Activity: Return the lines below exactly as they appear, please, starting with the first and ending with the one that contains "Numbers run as".

=== Task data ===

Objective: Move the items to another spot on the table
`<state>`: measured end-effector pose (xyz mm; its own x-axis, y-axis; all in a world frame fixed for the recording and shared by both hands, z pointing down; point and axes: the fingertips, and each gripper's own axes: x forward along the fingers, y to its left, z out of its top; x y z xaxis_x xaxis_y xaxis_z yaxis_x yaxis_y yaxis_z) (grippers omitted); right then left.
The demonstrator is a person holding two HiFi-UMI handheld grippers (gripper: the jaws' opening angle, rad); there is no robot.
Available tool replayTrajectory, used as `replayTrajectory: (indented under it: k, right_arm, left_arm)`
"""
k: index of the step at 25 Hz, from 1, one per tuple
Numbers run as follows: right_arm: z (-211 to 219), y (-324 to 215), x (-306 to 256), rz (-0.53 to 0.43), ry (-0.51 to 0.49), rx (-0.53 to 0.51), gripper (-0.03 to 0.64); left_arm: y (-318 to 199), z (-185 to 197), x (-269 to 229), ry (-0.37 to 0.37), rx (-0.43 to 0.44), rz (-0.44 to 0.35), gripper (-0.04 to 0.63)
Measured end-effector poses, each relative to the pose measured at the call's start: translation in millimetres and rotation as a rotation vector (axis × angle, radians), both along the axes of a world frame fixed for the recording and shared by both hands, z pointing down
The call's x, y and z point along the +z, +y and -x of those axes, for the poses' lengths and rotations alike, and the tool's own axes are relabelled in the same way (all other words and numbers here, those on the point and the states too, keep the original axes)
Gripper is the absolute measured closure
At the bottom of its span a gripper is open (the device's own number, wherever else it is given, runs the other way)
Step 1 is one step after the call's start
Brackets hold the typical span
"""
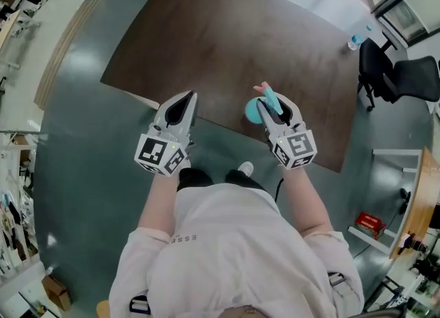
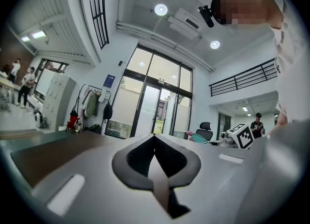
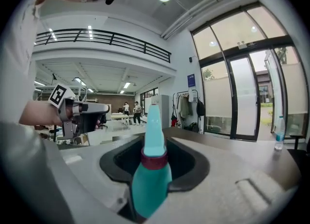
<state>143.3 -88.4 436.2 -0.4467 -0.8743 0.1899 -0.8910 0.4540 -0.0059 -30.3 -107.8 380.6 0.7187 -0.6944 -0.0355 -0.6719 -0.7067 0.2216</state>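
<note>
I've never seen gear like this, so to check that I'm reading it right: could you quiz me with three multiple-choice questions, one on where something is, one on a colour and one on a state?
1. Where on the table does the water bottle stand?
A) by its far corner B) in its middle C) at its near edge
2. What colour is the band round the teal item in the right gripper?
A) yellow B) dark red C) white
3. How is the left gripper?
A) wide open B) gripping something C) shut and empty

Answers: 1 A, the head view shows it at the far corner. 2 B, the right gripper view shows the band. 3 C, its jaws meet with nothing between them.
</note>
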Motion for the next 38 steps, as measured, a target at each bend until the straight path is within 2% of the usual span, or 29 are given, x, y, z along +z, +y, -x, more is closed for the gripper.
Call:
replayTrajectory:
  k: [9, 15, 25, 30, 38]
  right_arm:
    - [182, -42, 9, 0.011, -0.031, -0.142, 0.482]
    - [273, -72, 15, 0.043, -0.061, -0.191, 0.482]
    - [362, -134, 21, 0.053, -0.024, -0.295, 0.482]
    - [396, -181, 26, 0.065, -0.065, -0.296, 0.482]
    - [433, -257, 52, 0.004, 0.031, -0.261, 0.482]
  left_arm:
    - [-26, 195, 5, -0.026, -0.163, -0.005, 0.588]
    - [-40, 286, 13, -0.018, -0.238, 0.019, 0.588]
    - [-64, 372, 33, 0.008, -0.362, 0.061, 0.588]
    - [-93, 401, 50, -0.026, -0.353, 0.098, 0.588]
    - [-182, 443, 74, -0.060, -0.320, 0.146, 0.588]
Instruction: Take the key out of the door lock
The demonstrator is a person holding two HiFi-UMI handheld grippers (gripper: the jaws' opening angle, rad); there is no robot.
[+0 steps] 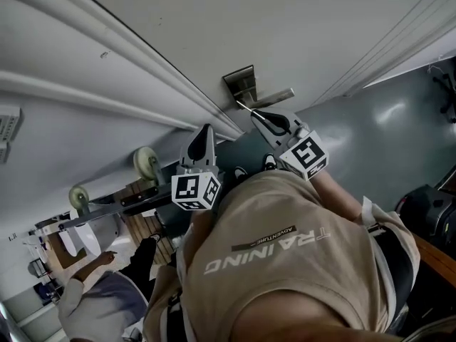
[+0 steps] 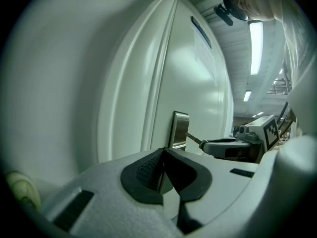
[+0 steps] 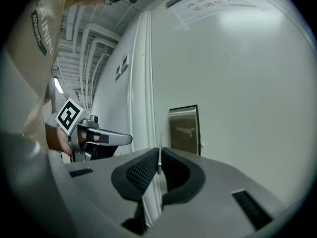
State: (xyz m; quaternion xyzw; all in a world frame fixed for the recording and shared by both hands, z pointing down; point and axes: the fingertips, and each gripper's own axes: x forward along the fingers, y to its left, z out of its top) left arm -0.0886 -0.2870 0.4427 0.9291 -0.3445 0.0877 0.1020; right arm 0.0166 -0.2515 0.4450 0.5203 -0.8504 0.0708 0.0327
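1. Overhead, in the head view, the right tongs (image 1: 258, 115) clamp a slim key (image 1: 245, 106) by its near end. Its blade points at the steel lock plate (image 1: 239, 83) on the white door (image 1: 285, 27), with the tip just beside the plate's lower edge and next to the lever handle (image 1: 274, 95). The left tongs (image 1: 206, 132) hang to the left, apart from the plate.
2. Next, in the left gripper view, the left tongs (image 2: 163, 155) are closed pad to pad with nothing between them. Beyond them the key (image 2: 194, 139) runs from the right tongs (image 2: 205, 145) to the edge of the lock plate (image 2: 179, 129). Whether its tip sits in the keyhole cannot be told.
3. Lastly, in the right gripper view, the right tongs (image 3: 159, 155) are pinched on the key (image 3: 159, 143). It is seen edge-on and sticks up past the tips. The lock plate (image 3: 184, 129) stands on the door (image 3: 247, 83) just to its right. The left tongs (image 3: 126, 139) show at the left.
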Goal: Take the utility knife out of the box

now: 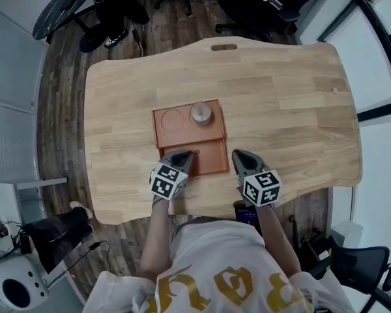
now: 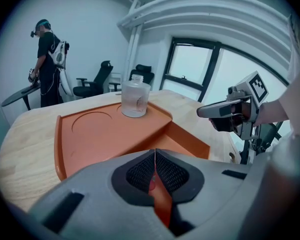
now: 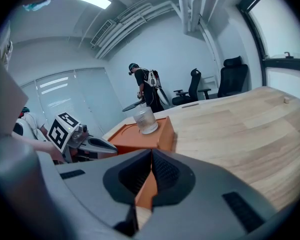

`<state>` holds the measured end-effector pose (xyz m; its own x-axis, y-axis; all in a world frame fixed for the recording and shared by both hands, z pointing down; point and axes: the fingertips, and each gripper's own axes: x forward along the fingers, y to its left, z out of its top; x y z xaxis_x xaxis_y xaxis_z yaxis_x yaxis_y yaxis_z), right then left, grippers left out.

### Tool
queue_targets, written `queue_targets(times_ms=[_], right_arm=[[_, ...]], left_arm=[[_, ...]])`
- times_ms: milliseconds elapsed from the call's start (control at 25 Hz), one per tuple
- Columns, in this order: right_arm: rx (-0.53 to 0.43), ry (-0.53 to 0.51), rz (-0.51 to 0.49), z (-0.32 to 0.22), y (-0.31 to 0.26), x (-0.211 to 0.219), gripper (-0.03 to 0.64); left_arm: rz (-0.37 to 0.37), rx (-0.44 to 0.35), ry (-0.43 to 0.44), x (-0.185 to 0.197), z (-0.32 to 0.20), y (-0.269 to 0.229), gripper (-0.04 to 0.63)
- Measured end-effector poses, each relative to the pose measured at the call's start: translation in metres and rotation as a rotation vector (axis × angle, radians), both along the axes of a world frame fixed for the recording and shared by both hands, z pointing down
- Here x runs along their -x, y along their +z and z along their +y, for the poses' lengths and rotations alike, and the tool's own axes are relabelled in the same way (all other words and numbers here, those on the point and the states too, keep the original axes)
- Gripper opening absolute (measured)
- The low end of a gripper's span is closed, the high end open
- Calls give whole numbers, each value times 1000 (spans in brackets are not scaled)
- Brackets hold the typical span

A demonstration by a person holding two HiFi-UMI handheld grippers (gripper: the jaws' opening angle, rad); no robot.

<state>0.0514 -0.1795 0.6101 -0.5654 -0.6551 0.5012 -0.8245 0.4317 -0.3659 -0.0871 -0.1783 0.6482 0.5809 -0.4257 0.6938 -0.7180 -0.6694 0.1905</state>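
Orange box (image 1: 182, 142) sat mid-desk (image 1: 293, 103), nearly square, with a clear bottle (image 1: 201, 113) standing in its far right corner. Only the gripper views showed a person (image 2: 46, 64) far behind by the chairs (image 2: 92, 84). Both arms reached forward. The left gripper (image 1: 184, 154) tipped down over the box's near edge. The right gripper (image 1: 242, 155) was just beside the box. Both pairs of fingers were pressed together, empty. The knife could not be seen.

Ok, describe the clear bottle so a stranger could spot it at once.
Find the light wooden table, then the flat orange tray on it. The small clear bottle stands upright in the tray's right round recess; the left recess is empty. It is the only see-through thing there.
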Motion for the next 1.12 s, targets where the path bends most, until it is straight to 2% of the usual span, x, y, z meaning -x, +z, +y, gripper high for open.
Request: queue_targets(times_ms=[480, 800, 880, 1000, 1120], right_arm=[[44, 9, 9, -5, 16, -10, 12], [61, 27, 11, -6, 24, -15, 12], [64, 27, 9, -6, 24, -13, 12], [64, 28, 8, -6, 23, -13, 12], [70, 37, 12, -7, 25, -17, 12]], left_arm=[[-113, 95, 78, -7, 3, 31, 11], [-160, 112, 138, -13, 4, 48, 14], [-182, 119, 152, -14, 6, 51, 26], [-201, 132, 155, -15, 6, 55, 101], [-221, 143, 163, -16, 5, 61, 117]])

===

Solution for this task:
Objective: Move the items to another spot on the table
`<state>`: measured end-effector pose (xyz mm; its own x-axis, y-axis; all in a world frame fixed for the recording and shared by both hands, z pointing down; point and axes: the fingertips, and each gripper's own axes: x forward along the fingers, y to its left, z out of its top; x y z xaxis_x xaxis_y xaxis_z yaxis_x yaxis_y yaxis_z) (grippers omitted); right then left.
The demonstrator is a person holding two HiFi-UMI handheld grippers (gripper: the jaws' opening angle, rad); there is no robot.
Available tool replayTrajectory, used as `replayTrajectory: (indented under it: k, right_arm, left_arm)`
"""
k: index of the step at 25 Hz, from 1, one per tuple
Numbers run as follows: right_arm: z (-211 to 219), y (-324 to 215), x (-306 to 256), rz (-0.53 to 0.43), ry (-0.51 to 0.49), rx (-0.53 to 0.51), gripper (-0.03 to 0.64); left_arm: y (-318 to 199), z (-185 to 197), x (-269 to 229), ry (-0.37 to 0.37), rx (-0.43 to 0.44), rz (-0.44 to 0.35), gripper (-0.04 to 0.63)

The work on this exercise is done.